One can’t say (deapite the idea’s popularity in some circles), it’s an assimilated liberal or Christian value that was brought in through liberal Judaisms, or promoted by kiruv workers who want a more palatable Judaism to sell.

So why doesn’t “mi shemeracheim al ha’achzarim… — one who is merciful to the cruel will in the end be cruel to the merciful” apply? Perhaps it is because we aren’t talking about ignoring the very real need for their destruction. Unlike Sha’ul, who inappropriately saved Agag, we are not saying the Mitzriyim should have been spared. Rather, that it’s sad that things had come to this.

Someone who r”l needs to have a leg amputated should have it removed. He’ll mourn its loss and the loss of everything he could have done with it, but will still give his okay for its removal. “Mi shemeracheim” is the doctor who lets the patient die because he had pity on the leg.

Bread, Meat and Wine

Rav Aharon Rakeffet recently noted a contrast in wording between the Rambam and the Rama, and mentioned that someone might find “a whole pilpul” in the difference. (Listen to the shiur on YUTorah.org: Responsa Literature #14 – “Rav Baruch Ber Leibowitz” 12-30-13, the observation starts at 8:24, in the opening review of the prior shiur.) Here’s my attempt.

Rambam, Hilkhos Yesorei haTorah 4:13:

… וַאֲנִי אוֹמֵר שְׁאֵין רָאוּי לְהִטַּיַּל בַּפַּרְדֵּס, אֵלָא מִי שֶׁנִּתְמַלָּא כְּרֵסוֹ לֶחֶם וּבָשָׂר; וְלֶחֶם וּבָשָׂר זֶה, הוּא לֵידַע בֵּאוּר הָאָסוּר וְהַמֻּתָּר וְכַיּוֹצֶא בָּהֶן מִשְּׁאָר הַמִּצְווֹת. …

And I say that one isn’t fit to stroll through the Pardeis except someone who filled his belly with “bread and meat”. Which is to know what is permitted and what is prohibited and the like from among the rest of the mitzvos.

Rama, Yoreh Dei’ah 246:5, citing this Rambam:

… ואין לאדם לטייל בפרדס רק לאחר שמלא כריסו בשר ויין, והוא לידע איסור והיתר ודיני המצות.

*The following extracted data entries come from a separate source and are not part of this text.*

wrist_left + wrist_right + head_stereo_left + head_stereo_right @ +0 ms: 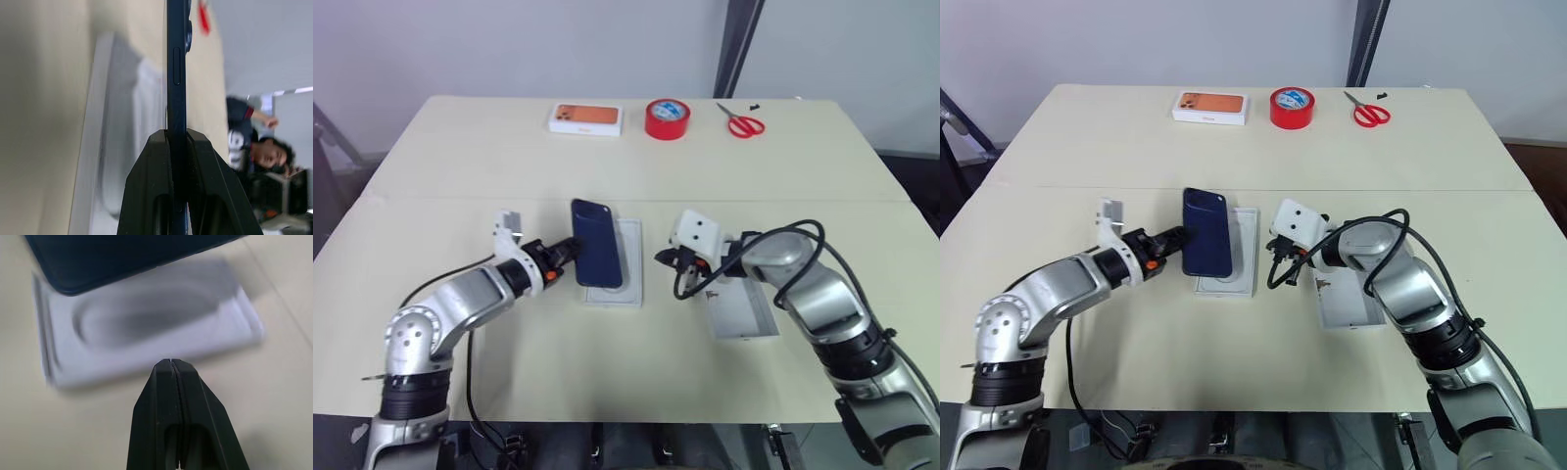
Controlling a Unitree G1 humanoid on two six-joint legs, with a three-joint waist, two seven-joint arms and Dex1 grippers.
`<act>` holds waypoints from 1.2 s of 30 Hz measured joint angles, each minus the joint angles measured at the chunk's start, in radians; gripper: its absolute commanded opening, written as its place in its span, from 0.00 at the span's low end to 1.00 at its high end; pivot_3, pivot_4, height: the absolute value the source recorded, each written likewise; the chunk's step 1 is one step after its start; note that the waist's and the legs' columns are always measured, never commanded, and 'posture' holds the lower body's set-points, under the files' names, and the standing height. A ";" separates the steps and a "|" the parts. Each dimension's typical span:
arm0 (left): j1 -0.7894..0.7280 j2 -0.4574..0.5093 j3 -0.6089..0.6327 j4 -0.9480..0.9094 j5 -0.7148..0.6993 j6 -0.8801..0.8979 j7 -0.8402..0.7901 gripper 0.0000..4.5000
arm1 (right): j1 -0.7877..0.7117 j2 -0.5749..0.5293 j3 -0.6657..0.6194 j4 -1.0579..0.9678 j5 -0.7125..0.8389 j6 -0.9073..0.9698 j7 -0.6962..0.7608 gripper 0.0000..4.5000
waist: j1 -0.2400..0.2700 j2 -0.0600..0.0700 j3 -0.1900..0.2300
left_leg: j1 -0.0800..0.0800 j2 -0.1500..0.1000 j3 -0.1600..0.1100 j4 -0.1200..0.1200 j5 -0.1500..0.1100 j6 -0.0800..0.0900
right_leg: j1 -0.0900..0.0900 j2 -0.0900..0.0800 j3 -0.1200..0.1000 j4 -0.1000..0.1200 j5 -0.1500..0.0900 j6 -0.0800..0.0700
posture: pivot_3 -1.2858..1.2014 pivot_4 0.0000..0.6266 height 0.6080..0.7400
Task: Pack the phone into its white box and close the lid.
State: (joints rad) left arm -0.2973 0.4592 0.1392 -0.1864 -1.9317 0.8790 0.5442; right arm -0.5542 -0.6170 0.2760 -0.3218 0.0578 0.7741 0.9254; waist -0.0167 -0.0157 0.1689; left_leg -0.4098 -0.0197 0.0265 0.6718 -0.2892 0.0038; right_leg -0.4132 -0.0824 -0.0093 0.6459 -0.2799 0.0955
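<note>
My left gripper (570, 248) is shut on the long edge of the dark navy phone (597, 245) and holds it just above a flat white insert (628, 284) with a rounded recess, at the table's middle. In the left wrist view the phone (176, 73) stands edge-on between the fingers. My right gripper (664, 258) is shut and empty, a little to the right of the insert. The white box (744, 313) lies on the table under my right forearm, partly hidden by it. The lid is out of view.
Along the table's far edge stand an orange-topped white box (586, 118), a red tape roll (667, 118) and red-handled scissors (741, 122). A person (259, 147) appears beyond the table in the left wrist view.
</note>
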 measured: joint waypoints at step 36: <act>-0.148 0.064 -0.155 0.061 0.311 0.205 -0.265 0.98 | 0.034 -0.024 -0.008 -0.030 0.045 0.025 -0.070 0.00 | 0.006 0.000 0.000 | 0.002 0.000 0.000 0.000 0.002 -0.001 | 0.002 0.001 0.000 0.001 0.000 0.000 | 0.52 0.24 0.88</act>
State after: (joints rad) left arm -0.4448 0.5237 -0.0155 -0.1253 -1.6202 1.0841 0.2788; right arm -0.5203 -0.6409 0.2684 -0.3521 0.1027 0.7986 0.8557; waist -0.0103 -0.0159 0.1691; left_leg -0.4075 -0.0195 0.0262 0.6715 -0.2876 0.0024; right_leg -0.4107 -0.0816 -0.0096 0.6464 -0.2799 0.0955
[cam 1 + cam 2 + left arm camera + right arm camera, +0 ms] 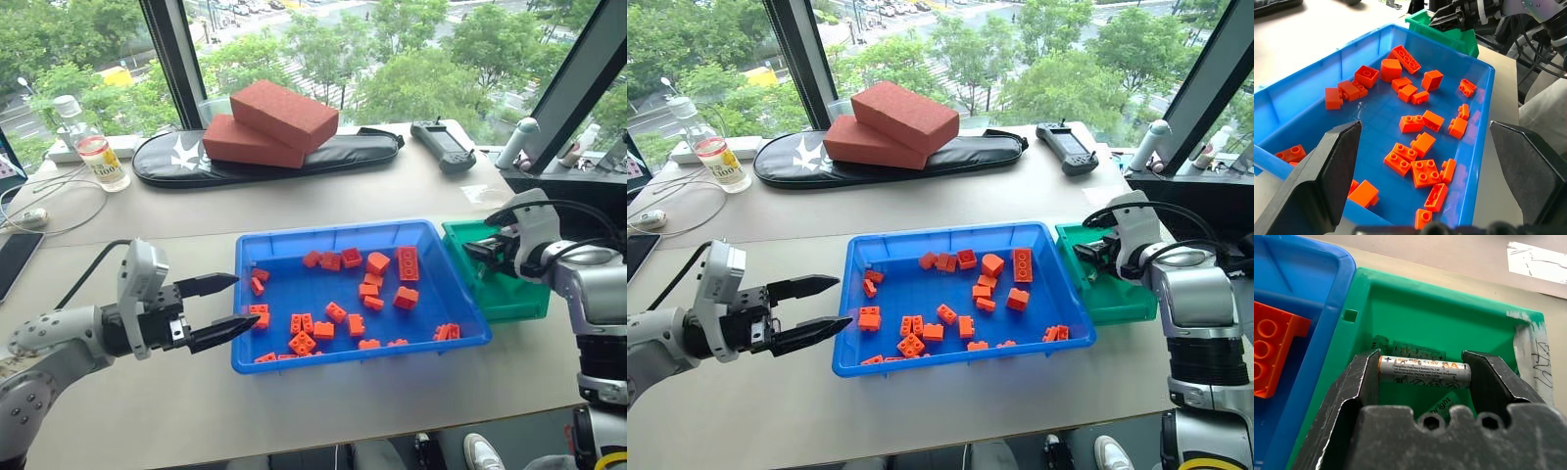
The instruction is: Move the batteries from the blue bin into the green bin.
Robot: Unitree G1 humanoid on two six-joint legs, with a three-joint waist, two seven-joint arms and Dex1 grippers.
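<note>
Head views: right gripper (pixel 487 249) over the green bin (pixel 509 299), left gripper (pixel 227 305) at the blue bin's (pixel 343 354) left wall.
I see the left fingers spread, empty, just outside the bin of orange bricks (pixel 302 343). Left wrist view: my spread fingers (pixel 1322 181) frame the bricks; the green bin lies beyond the blue bin's far corner, the right gripper above it. Right wrist view: my right fingers (pixel 1354 384) pinch a battery (pixel 1424 372) end to end, crosswise, above the green bin; more batteries (pixel 1415 350) lie on its floor beneath.
</note>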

… and a person should not stroll through the Pardeis until his belly is full of “meat and wine”. Which is, to know prohibition and permission and the laws of the mitzvos.

There are differences in grammar, but I want to focus on the difference R’ Rakeffet pointed out. The Rambam describes Jewish Thought and secular knowledge as “bread and meat“, but the Rama changes it to “meat and wine“. Why?

As I noted in the past (see The Rambam’s Philosophy and Mesorah, and The Rambam, Knowledge and Akrasia), the Rambam’s philosophy is unique in emphasizing knowledge over character. It is the subject of Rav Samson [ben] Raphael Hirsch’s criticism of the Rambam in Nineteen Letters (letter 18). The Rambam opens the Moreh discussing how the ideal, pre-fruit Adam, chose between truth and falsehood, and the need to choose between good and evil was part of man’s decline due to the sin. He closes the book with a discussion of four planes of human perfection, the lowest being wealth, then health, morality, and the final highest level — intellect. In between he attributes prophecy to mental perfection, to the point that he considered Aristotle a near-prophet; individualized Providence (hashgachah peratis) is proportional to man’s understanding of G-d; mitzvos are defined as a means to learn about Him, unlearn the mistakes of idolatry, and setting up a stable society so that we have the peace and time to study; the Rambam requires knowledge of G-d by philosophical proof, not ecstatic experience or relying on trusted sources; etc…

So the Rambam’s notion of mastering Judaism would be very intellectual, and therefore would be to the mind much like bread and meat are to the stomach — the staples.

If the Rama understands Judaism as would the majority of Jewish tradition, then he would understand Judaism as having more of an emotional or middah component. Therefore, instead of bread, the Rama invokes putting into our “stomachs” something more connotative of emotion — wine.

This might also explain the difference in sequence. The Rama could have simply been repeating the idiom as it appears in the gemara‘s discussion of the laws of Yom Tov, “there is no joy except through meat and wine”. Or, perhaps the Rama — or even the original thought about Yom Tov joy — could not put emotions ahead of intellect, wine ahead of meat. We do not know because we are passionate, we are passionate about what we know.